SciPhi-AI / R2R

The all-in-one solution for RAG. Build, scale, and deploy state of the art Retrieval-Augmented Generation applications
https://r2r-docs.sciphi.ai/
MIT License
3.37k stars 252 forks source link

[Questions] Is it possible to use HuggingFace? 100k PDFs?! #87

Closed MatteoRiva95 closed 6 months ago

MatteoRiva95 commented 7 months ago

Hello everyone,

I have just a few questions:

Is it possible to use R2R with HuggingFace? Moreover, does R2R work with almost 100k pdfs? Because I tested RAG with several tutorials and it took 10 minutes to reply to one question :(

Thank you so much in advance!

emrgnt-cmplxty commented 7 months ago

HuggingFace inference or HuggingFace datasets? For the latter, there is an old and now deleted demo here.

As for the slow reply, can you share your logs / environment? Happy to help you debug, we typically see response times in <5-10s.

MatteoRiva95 commented 7 months ago

Hello @emrgnt-cmplxty!

First of all, thank you so much for your fast reply. I really appreciate! Secondly, yes sorry, I should give more details.

I am currently working on an AI project where the idea is to give to a large language model thousands of english PDFs (around 100k, all about the same topic) and then to be able to chat with it.

I followed several tutorials about RAG (e.g: https://levelup.gitconnected.com/building-a-private-ai-chatbot-2c071f6715ad https://www.diariodiunanalista.it/posts/chatbot-python-langchain-rag/). They both use HuggingFace where to download the LLM. Unfortunately, when I asked something to the model (Zephyr-7b), it took almost 10 minutes to reply to one question :( Moreover, sometimes it gave a sort of "hallucination" (for example, the title of the PDF is correct, but it gives erroneous years or URLs). Too much information for the model (for testing, I am just using 500 PDFs for now)? Chunk size is not good (I am using chunk_size=1000, chunk_overlap=0)?

I also tried to add prompt template, without any luck at all.

Finally, I discovered that RAG for deployment is too difficult and expensive. I searched for a solution and I found R2R, hoping it could help me!

I am using Python 3.10 and a cluster with 1 gpu 32 gb RAM and cpu 200 gb RAM available.

Let me know if you need more info. Thank you so much for your help and time! :)

emrgnt-cmplxty commented 7 months ago

Hey Matteo,

Thanks for sharing more details! What kind of GPU are you running with?
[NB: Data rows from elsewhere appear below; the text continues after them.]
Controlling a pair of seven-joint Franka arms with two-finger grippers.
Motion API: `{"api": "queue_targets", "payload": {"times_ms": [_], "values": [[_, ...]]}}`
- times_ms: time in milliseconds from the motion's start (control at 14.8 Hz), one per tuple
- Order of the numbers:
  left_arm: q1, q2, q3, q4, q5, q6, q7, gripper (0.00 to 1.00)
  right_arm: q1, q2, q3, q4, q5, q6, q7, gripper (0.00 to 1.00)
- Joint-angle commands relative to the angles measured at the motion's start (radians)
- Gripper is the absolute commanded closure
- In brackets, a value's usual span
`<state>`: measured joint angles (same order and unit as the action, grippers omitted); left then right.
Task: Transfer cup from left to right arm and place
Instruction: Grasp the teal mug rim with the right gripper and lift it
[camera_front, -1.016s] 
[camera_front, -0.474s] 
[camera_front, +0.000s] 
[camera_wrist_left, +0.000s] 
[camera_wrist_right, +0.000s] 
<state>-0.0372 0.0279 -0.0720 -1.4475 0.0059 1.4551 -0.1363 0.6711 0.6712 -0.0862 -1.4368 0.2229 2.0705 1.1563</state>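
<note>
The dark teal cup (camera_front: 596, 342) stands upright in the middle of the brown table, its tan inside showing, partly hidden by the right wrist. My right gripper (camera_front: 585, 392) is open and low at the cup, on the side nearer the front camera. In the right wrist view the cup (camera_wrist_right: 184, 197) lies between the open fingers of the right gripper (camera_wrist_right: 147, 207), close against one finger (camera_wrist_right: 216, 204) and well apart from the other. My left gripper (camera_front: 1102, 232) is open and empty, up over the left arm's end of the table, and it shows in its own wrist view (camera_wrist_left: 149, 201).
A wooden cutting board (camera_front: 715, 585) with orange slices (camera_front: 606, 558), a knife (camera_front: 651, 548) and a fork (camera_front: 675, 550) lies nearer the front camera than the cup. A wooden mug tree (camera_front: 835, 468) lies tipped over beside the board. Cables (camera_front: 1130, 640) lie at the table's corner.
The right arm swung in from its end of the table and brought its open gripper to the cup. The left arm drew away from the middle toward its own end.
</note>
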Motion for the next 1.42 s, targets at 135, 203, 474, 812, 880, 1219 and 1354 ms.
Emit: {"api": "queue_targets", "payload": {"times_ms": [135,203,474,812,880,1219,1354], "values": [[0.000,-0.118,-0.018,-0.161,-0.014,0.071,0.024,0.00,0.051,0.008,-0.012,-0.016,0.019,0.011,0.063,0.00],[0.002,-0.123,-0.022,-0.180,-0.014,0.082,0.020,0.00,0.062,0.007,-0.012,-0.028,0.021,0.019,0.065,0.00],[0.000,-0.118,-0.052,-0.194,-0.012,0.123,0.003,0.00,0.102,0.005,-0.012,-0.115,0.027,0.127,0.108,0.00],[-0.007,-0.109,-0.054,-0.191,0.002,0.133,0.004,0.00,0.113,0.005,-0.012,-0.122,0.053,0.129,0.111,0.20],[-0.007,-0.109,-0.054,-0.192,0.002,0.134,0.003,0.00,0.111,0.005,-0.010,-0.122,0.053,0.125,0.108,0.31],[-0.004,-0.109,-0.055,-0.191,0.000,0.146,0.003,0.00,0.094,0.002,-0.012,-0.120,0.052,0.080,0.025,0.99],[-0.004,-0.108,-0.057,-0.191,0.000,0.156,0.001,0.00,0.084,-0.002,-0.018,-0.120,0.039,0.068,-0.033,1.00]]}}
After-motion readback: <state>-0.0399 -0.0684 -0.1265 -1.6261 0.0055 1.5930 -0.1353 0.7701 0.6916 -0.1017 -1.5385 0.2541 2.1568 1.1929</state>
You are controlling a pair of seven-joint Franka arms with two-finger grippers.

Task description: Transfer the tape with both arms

The slow response time sounds like it could be coming from your model being ran on CPU.

It would probably be easier to use OpenAI for testing if you can quickly obtain one of their API keys. They are already supported in the R2R framework. If you must use your own local model then I recommend using VLLM [https://docs.vllm.ai/en/latest/getting_started/quickstart.html]. You can host an OpenAI compatible endpoint with their service which gives a lot of nice metrics around the LLM and makes it very easy to connect to our framework. I recommend testing this system separately before diving into RAG.

Once you have an LLM provider up and running it will be easier to start tackling these other challenges - I'm happy to answer here, or you can connect to Discord to get live feedback from the me & the community.

pablospe commented 7 months ago

Would it be possible use ollama in this case? And how?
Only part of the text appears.